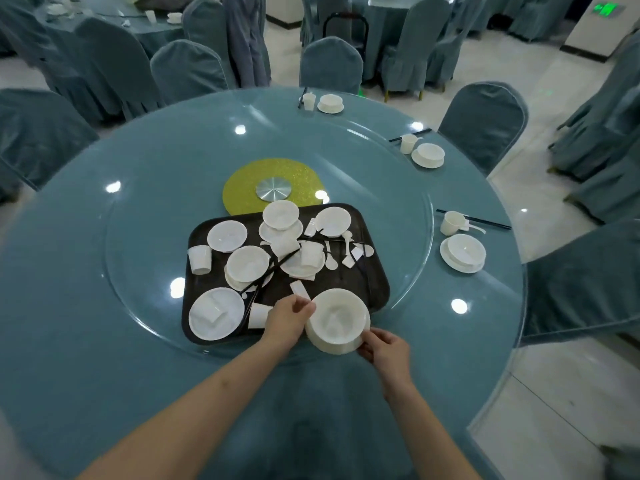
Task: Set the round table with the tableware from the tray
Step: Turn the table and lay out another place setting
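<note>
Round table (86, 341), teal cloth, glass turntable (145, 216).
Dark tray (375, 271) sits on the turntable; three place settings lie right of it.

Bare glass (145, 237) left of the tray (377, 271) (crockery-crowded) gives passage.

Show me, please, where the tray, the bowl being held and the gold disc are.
tray (375, 285): head view, bare surface near its right edge.
bowl (337, 318): head view, inside of the bowl held by both hands.
gold disc (242, 188): head view, its glittery left part.

Both hands grip bowl stack (337, 322) — tray (375, 271) edge
</note>
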Available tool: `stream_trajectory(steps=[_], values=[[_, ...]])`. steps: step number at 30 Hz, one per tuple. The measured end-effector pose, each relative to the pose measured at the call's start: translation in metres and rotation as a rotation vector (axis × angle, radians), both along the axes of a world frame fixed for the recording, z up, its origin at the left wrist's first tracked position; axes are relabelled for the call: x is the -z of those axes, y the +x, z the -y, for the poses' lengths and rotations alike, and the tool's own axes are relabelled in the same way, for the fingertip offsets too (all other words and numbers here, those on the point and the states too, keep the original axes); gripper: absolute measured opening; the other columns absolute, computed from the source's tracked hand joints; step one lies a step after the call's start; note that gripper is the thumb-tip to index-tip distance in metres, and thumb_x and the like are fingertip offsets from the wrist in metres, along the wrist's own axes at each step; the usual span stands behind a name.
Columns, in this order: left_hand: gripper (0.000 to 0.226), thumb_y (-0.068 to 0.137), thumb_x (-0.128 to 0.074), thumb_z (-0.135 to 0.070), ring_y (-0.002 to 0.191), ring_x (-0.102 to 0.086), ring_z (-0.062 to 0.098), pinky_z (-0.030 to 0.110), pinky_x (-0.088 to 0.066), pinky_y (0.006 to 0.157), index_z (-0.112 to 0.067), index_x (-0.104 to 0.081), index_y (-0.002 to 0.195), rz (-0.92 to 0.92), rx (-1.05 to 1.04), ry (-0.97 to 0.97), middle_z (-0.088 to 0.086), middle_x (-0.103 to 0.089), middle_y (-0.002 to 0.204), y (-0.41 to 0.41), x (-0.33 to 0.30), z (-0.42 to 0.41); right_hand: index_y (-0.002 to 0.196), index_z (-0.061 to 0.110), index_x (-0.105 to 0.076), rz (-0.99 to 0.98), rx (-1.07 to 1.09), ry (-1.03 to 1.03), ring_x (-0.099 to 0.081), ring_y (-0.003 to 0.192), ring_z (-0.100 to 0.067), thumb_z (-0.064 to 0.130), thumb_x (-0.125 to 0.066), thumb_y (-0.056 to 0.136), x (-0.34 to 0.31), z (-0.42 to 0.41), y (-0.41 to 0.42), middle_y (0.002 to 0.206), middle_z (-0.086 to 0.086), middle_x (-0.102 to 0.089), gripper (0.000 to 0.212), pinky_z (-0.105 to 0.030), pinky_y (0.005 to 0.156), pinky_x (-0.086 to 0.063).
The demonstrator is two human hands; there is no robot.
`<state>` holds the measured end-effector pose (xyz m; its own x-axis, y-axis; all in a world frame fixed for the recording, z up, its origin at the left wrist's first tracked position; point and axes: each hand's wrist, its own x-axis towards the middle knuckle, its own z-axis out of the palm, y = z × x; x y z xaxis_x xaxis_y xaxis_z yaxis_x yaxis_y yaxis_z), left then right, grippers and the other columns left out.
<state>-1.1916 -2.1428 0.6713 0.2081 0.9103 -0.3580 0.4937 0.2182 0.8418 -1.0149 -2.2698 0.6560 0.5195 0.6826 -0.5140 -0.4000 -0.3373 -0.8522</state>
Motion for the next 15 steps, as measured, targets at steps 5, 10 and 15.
stream_trajectory(steps=[5,10,15], values=[[0.006,0.090,-0.067,-0.030,0.085,-0.065,0.006,0.021,-0.046,0.070,-0.025,-0.070,0.088,-0.049,0.036,-0.021,-0.011,-0.071,0.087,-0.001,0.019,0.027,0.095,0.004,-0.079,0.003,-0.027,-0.068,-0.074,0.087,-0.028,0.012,-0.074,0.092,0.025,0.030,0.001,0.092,-0.016,-0.077,0.010,-0.035,0.080,-0.063],[0.005,0.088,-0.069,-0.031,0.084,-0.064,0.003,0.023,-0.045,0.069,-0.027,-0.072,0.087,-0.150,0.079,-0.084,-0.013,-0.071,0.085,-0.006,0.047,0.045,0.093,0.003,-0.078,0.004,-0.055,-0.148,-0.074,0.081,-0.024,0.011,-0.073,0.092,0.051,0.057,0.003,0.089,-0.018,-0.077,0.010,-0.033,0.077,-0.063],[0.007,0.089,-0.069,-0.026,0.081,-0.064,0.005,0.024,-0.045,0.069,-0.021,-0.073,0.087,-0.181,0.109,-0.115,-0.010,-0.071,0.084,-0.005,0.067,0.063,0.094,-0.005,-0.076,-0.008,-0.081,-0.202,-0.068,0.071,-0.018,0.005,-0.070,0.093,0.068,0.072,0.005,0.080,-0.016,-0.071,0.012,-0.036,0.078,-0.063]])
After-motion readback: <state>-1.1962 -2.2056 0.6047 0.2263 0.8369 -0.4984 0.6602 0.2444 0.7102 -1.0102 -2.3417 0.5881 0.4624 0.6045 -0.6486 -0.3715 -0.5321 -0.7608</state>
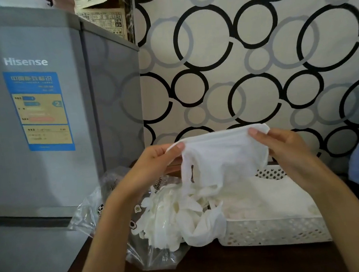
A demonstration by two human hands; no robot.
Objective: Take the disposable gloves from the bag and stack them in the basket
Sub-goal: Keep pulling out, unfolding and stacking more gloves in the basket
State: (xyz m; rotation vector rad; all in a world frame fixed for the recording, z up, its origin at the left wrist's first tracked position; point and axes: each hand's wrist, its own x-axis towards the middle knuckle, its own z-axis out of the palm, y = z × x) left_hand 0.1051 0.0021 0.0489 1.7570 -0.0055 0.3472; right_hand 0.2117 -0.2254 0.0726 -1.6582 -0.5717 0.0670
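On the dark table, the white basket (273, 230) already holds a flat layer of gloves, while the clear bag (107, 214) beside it still has a loose heap, so the work seems about half done. Above them, the left hand (154, 161) and right hand (285, 143) pinch one glove (221, 155) by its cuff; it hangs cuff up, fingers down, long axis nearly vertical.

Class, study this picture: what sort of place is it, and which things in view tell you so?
Probably a room in a home: a grey Hisense fridge beside a circle-patterned curtain or wall covering, and a dark wooden table with a white basket.
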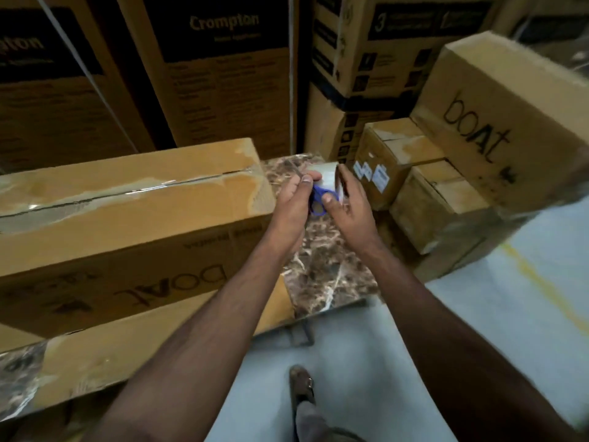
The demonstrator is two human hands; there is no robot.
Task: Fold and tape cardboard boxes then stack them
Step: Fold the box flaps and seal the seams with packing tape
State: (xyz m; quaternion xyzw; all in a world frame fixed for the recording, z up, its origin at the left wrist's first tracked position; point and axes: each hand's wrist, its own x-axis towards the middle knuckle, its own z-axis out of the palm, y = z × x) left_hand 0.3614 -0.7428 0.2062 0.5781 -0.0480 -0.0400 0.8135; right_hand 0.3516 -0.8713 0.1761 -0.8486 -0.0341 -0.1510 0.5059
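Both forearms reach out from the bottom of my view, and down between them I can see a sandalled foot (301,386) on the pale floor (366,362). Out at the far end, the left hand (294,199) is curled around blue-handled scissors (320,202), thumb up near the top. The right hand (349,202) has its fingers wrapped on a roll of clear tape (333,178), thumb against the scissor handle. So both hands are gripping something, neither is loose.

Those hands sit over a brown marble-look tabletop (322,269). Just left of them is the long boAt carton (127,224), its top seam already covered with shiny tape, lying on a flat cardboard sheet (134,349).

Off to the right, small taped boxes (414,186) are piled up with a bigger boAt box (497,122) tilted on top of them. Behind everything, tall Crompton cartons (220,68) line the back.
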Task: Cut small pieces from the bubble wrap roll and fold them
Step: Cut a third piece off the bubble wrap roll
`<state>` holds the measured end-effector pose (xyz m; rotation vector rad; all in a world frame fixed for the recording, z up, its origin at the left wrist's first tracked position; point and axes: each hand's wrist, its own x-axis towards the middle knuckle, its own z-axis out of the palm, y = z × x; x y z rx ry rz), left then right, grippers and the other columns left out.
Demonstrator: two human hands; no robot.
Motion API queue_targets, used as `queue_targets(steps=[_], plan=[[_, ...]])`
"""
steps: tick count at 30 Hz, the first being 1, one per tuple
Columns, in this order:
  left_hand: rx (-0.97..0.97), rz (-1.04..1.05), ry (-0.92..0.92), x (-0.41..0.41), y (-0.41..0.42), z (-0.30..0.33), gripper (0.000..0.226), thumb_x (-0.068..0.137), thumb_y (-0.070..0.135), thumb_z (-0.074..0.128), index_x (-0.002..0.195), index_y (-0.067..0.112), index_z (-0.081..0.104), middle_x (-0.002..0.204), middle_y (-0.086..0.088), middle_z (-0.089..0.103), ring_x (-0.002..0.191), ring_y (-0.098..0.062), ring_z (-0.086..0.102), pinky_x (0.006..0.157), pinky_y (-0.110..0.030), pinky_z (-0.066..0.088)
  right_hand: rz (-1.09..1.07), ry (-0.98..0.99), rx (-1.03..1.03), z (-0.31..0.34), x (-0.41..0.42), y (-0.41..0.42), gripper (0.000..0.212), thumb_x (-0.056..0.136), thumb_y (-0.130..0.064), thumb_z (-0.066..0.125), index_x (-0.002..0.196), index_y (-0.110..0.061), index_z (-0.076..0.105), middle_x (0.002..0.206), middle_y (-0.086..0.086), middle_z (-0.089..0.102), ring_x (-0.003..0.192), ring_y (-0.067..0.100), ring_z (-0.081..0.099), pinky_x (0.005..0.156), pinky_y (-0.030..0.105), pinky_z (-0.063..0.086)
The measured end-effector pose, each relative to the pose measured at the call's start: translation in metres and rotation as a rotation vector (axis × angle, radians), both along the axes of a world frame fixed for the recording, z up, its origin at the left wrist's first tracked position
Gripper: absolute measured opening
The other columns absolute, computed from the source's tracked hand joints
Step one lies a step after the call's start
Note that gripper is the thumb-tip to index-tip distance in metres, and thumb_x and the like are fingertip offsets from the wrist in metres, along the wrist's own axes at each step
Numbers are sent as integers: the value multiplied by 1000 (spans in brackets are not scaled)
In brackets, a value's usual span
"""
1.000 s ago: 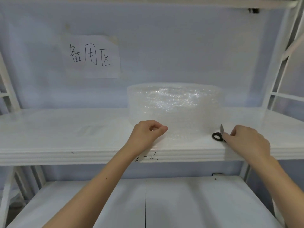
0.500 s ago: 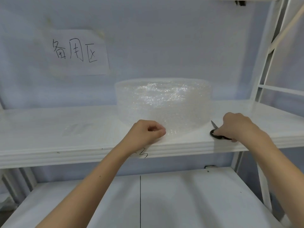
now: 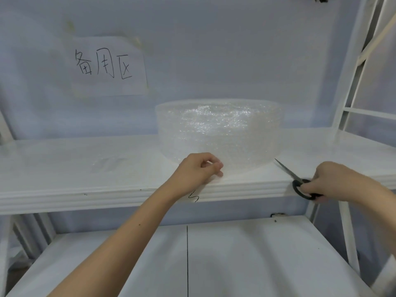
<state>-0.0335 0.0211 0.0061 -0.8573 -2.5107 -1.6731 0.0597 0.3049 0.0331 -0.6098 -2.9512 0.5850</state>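
A clear bubble wrap roll (image 3: 218, 133) lies flat on the white upper shelf (image 3: 85, 168). My left hand (image 3: 198, 170) sits at the roll's front lower edge, fingers curled and pinching the loose end of the wrap. My right hand (image 3: 334, 181) grips the black handles of a pair of scissors (image 3: 300, 183) at the shelf's front edge, to the right of the roll. The thin blades point up and left toward the roll and look closed. The blade tip stops just short of the wrap.
A paper sign (image 3: 107, 65) with handwritten characters hangs on the back wall. White frame posts (image 3: 351, 86) rise at the right. A lower white shelf (image 3: 192, 260) lies below my arms. A small handwritten label (image 3: 194, 197) is on the shelf's front lip.
My right hand closed round the scissor handles and lifted the scissors off the shelf toward the front edge. My left hand stayed pinching the wrap. The camera view shifted slightly.
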Motion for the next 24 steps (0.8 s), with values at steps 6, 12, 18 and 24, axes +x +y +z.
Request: queue_targets(steps=[6,12,18,24], plan=[[18,-2,-17,0,3,-3,9,88,21,68,96,17,70,79,-1,77,72,-13,71,86,-33,57,-13,303,-745,-67,25,-12,28,81,-8,75,60,2,60,53,10,61,42,5,62,45,7,46],[8,16,-17,3,3,-2,10,85,17,70,86,9,76,82,-7,77,90,-27,73,93,-44,56,99,271,-1375,-100,35,-55,57,40,-20,94,78,12,66,71,20,60,56,23,61,53,27,57],[11,25,-40,4,5,1,10,87,18,68,86,10,74,82,-2,78,78,-8,70,89,-31,57,336,108,-1591,-93,32,-95,59,39,-47,94,55,-10,51,69,12,51,51,22,51,47,33,47],[-21,73,-8,7,5,3,13,89,23,68,88,12,74,81,2,78,71,4,66,76,-22,55,409,21,-1503,-103,31,-106,51,69,-57,68,60,-11,49,69,9,48,57,24,52,53,37,50]])
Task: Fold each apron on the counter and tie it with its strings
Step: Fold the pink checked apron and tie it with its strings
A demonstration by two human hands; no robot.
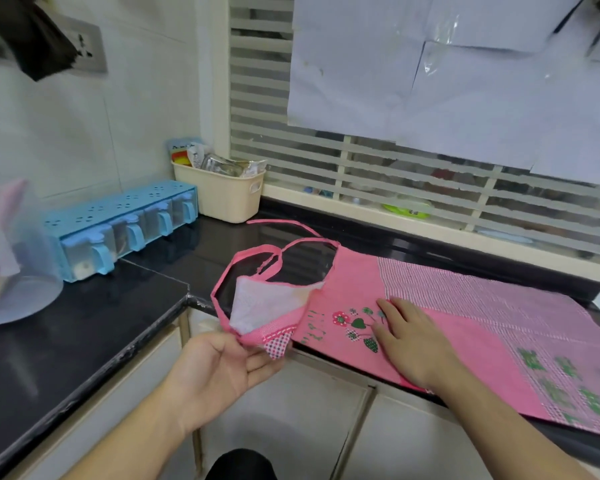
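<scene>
apron (465, 323) on counter (84, 323) | left hand (222, 365) pinches bib | right hand (409, 341) presses flat

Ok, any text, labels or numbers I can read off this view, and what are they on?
No text here can be read.
Packets in the cream basket: print is there, too blurred to read.
Green marks on the pink apron by the flower print: maybe lettering, unreadable.
Papers on the window: no writing visible.

Pink apron (447, 327) flat on counter, bib corner lifted.
</scene>
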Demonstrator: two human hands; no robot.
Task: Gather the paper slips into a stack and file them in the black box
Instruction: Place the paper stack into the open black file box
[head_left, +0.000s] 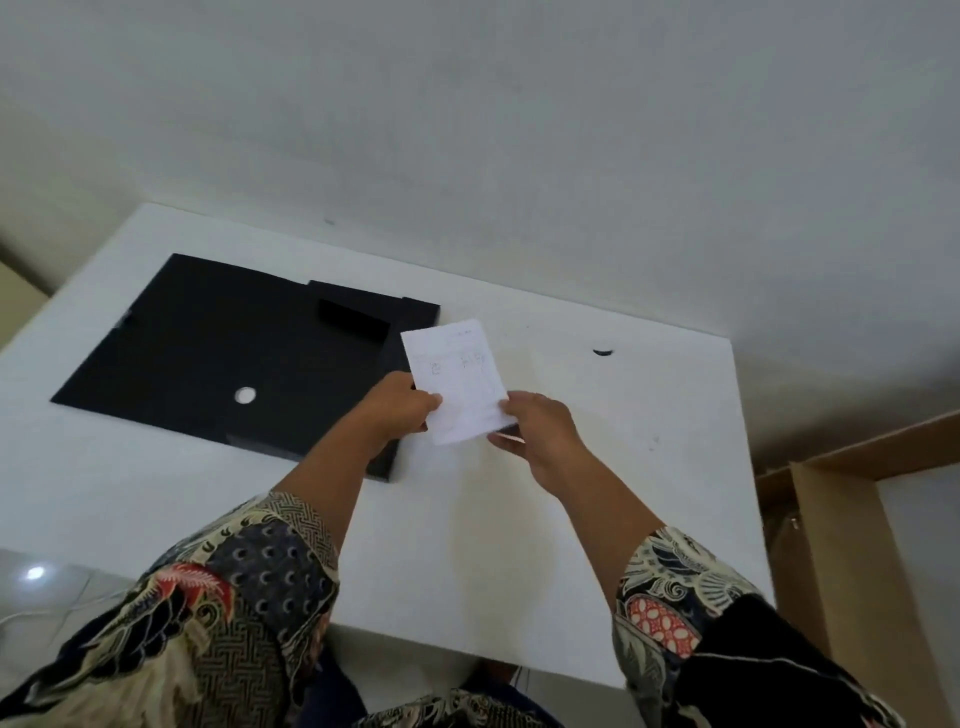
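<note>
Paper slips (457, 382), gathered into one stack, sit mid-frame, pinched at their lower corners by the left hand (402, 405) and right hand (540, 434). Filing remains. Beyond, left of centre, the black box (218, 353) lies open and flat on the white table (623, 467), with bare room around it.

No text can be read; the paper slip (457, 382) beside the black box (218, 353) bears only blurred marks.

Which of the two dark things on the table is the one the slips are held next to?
The black box, left of the paper slips both hands hold; the small dark object lies apart, farther right.
</note>
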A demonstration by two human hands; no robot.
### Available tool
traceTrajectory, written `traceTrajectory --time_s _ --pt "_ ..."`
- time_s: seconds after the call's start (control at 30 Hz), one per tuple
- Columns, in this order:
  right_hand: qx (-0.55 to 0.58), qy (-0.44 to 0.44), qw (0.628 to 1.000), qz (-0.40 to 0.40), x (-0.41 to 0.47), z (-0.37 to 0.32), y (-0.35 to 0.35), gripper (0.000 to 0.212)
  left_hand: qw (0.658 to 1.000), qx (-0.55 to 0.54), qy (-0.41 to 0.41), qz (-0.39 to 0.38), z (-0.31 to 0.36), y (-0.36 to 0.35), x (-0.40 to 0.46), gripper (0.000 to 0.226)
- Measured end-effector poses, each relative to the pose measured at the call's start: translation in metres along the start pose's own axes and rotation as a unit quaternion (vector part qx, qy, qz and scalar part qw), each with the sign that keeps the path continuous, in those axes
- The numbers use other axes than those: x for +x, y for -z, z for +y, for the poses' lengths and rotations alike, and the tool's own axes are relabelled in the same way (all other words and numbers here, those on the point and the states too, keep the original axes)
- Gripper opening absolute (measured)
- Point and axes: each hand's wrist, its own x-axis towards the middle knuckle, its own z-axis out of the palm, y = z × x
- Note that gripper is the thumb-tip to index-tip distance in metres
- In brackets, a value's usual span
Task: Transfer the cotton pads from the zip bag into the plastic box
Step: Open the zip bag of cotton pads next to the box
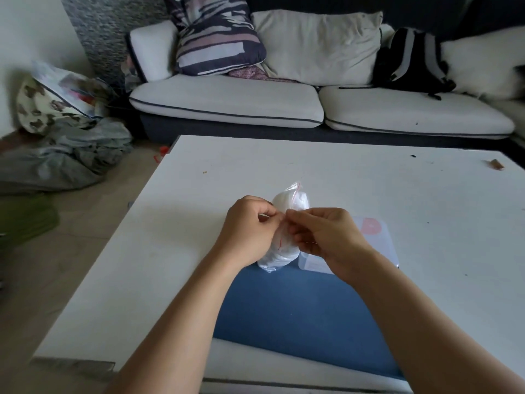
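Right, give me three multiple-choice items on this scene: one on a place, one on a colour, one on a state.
1. Where does the plastic box sit?
A. on the sofa
B. on the table, under the right hand
C. on the floor

2. What colour is the zip bag's seal line?
A. red
B. green
C. black

3. What are the hands doing?
A. resting flat
B. both pinching the zip bag's top
C. lifting the box

Answers:
1 B: the box shows beside and beneath the right hand, on the white table.
2 A: a red strip runs along the zip bag.
3 B: the left hand and the right hand meet at the bag's mouth.
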Motion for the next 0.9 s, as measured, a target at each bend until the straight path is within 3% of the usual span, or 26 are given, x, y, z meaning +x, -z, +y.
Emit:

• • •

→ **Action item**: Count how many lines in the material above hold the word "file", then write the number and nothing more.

→ **Answer to this task**: 2